There are currently 114,000 people waiting for organ transplants in the U.S., and roughly 7,000 of them die every year while awaiting a donor organ to become available. Meanwhile, there are 161 million Americans on Facebook. That math must have seemed pretty simple to Mark Zuckerberg and company at Facebook HQ, where the team has just added organ donation status to its users’ profiles.
As the New York Times notes, this is less about social networking and more about social engineering. A declaration on Facebook doesn’t necessarily make a person a donor--those who are really serious about legally becoming organ donors should sign up at their state registry (you can do this easily at your local department of motor vehicles or online)--but it very well could help organ donation become a social norm, and spur people who are on the fence or who simply haven’t taken the time to legally register to go ahead and sign up.But the Facebook declaration could carry some legal weight. Often the family of a deceased person simply needs evidence of consent in order to make a decision regarding the donation of their loved one’s organs. In such cases, the very public declaration on Facebook could serve as that evidence.

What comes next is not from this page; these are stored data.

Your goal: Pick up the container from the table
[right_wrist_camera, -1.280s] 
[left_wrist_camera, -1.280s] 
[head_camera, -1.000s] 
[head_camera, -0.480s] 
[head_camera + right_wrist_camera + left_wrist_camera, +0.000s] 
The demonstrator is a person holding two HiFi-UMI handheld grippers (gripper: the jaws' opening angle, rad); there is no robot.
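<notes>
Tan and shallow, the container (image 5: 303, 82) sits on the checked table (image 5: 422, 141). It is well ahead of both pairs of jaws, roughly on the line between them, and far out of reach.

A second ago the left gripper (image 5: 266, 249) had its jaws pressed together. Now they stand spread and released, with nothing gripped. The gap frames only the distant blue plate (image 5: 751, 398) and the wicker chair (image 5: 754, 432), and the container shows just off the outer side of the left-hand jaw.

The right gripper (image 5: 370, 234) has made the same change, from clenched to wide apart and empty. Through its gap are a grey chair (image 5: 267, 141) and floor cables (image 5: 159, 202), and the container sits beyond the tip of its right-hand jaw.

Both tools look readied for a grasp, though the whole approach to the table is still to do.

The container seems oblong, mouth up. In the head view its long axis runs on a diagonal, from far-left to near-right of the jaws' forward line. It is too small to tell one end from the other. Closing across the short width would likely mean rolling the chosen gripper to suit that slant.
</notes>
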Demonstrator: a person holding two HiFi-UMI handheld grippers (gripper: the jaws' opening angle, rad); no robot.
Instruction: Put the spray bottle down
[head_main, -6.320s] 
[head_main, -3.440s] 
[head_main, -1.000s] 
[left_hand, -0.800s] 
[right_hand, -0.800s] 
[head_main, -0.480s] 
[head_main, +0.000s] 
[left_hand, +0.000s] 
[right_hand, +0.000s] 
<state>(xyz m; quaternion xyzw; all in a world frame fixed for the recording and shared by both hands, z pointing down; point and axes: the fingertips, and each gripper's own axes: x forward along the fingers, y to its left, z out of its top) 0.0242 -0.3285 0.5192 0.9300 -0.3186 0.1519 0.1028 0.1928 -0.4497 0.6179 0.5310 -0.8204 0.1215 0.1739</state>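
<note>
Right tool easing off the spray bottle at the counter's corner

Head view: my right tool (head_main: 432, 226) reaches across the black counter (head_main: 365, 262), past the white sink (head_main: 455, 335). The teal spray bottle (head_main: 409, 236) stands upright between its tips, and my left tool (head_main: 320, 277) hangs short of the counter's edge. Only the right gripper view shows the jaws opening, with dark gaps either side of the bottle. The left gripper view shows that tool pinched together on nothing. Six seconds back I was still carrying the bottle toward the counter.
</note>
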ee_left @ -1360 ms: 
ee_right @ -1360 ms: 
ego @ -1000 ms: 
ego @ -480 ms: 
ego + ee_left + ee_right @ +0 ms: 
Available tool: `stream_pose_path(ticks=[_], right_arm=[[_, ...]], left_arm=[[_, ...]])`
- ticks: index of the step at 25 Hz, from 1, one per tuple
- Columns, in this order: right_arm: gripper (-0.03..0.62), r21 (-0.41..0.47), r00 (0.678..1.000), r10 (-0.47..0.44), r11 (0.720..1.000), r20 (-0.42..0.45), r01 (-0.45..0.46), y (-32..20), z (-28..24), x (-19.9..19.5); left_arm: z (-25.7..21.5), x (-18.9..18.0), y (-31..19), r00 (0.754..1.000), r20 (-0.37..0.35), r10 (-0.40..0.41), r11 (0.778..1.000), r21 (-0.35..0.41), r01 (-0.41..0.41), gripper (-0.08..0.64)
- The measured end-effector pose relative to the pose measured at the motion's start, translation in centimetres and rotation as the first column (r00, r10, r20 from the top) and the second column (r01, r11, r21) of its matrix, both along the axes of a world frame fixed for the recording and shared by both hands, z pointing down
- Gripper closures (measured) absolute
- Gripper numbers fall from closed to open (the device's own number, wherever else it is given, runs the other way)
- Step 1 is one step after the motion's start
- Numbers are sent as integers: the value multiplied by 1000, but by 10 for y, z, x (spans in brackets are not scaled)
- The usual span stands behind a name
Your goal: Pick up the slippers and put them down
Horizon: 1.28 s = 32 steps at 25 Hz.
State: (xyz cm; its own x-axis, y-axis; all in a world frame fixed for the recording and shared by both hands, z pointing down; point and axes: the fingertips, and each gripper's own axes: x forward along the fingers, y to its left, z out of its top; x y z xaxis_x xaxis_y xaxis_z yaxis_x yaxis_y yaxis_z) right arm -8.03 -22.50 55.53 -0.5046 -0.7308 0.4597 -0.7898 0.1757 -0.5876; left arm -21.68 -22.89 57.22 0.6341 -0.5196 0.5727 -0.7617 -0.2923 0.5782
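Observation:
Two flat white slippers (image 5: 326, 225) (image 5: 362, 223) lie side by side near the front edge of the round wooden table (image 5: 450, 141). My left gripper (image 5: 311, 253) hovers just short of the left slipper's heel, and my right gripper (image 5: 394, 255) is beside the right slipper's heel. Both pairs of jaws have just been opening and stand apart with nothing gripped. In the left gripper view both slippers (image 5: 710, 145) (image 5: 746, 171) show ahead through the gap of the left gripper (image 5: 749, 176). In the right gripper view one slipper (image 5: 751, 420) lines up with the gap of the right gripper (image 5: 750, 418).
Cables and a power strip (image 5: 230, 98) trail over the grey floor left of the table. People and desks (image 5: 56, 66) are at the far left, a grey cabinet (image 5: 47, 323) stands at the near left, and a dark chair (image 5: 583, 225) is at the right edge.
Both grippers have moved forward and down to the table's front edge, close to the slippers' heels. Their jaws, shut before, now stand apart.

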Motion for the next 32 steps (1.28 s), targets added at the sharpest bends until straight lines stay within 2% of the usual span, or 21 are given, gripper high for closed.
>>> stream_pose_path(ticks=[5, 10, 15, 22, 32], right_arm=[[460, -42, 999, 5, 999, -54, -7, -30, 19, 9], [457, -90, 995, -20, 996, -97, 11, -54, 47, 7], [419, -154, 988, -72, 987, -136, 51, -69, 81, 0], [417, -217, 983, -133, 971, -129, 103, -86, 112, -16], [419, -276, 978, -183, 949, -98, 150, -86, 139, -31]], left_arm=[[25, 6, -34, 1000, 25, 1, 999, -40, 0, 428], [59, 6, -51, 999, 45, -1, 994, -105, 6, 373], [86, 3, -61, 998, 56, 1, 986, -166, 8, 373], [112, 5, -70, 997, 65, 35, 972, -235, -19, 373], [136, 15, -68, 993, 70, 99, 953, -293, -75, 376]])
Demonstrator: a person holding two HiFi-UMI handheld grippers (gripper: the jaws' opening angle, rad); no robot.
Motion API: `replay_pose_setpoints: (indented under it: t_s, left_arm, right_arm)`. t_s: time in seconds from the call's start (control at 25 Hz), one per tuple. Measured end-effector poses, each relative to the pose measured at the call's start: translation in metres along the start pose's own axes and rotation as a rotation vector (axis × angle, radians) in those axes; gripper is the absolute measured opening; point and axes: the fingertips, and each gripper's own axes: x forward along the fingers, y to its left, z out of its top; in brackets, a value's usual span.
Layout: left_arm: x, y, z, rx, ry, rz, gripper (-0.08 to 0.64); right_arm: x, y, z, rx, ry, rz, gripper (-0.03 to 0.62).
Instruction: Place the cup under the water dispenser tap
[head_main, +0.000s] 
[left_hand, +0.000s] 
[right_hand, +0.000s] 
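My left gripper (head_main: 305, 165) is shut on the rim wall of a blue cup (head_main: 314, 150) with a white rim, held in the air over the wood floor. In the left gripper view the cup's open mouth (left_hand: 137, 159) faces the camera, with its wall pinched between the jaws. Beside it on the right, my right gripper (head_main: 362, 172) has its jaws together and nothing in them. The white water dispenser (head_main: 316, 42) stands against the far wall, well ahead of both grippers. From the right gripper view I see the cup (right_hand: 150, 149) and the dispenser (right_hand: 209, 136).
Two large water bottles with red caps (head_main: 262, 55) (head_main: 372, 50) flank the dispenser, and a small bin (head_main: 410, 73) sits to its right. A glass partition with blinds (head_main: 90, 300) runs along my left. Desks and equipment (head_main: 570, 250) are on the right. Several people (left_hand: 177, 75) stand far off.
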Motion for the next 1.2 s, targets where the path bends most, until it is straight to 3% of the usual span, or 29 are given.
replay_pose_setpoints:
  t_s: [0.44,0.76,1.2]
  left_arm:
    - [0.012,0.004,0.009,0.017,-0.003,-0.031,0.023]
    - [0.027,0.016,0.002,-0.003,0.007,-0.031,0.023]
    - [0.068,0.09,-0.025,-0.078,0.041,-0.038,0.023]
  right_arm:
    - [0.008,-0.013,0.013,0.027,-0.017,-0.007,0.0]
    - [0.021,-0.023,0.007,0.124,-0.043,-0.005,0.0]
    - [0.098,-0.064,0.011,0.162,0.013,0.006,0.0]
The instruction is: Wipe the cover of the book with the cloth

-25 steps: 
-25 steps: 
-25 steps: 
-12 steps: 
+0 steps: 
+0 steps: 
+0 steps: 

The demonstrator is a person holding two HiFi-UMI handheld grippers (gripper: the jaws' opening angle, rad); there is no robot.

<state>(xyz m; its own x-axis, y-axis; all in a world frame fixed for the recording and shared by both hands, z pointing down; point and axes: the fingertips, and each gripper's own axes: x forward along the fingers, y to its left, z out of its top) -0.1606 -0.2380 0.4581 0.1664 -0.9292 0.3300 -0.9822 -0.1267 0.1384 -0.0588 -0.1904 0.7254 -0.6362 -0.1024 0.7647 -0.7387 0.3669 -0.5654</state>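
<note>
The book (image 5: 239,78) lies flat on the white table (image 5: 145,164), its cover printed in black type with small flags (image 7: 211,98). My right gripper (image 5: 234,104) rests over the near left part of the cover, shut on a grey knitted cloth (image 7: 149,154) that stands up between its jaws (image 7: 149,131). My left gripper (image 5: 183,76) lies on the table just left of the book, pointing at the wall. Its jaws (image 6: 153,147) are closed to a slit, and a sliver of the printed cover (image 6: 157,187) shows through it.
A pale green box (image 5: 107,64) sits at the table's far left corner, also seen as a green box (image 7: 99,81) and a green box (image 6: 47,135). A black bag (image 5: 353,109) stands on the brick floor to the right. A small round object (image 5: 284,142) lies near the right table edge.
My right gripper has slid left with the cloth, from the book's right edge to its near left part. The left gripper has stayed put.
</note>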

Regardless of the legalities involved, the campaign is more social than anything else, and given the fact that so many Americans are active Facebook users, it could make an impact. Of those 114,000 people waiting for donations 92,000 are waiting for kidneys, and the 161 million Americans on Facebook have more than 300 million kidneys to work with. If even a small fraction of users are compelled to join the donor ranks, the wait time for a kidney--currently the median wait is four years, though it varies depending on other factors--could be essentially cut down to nothing.
The organ donor option is rolling out in the U.S. and U.K. first but will be expanded to several other countries over the next few months.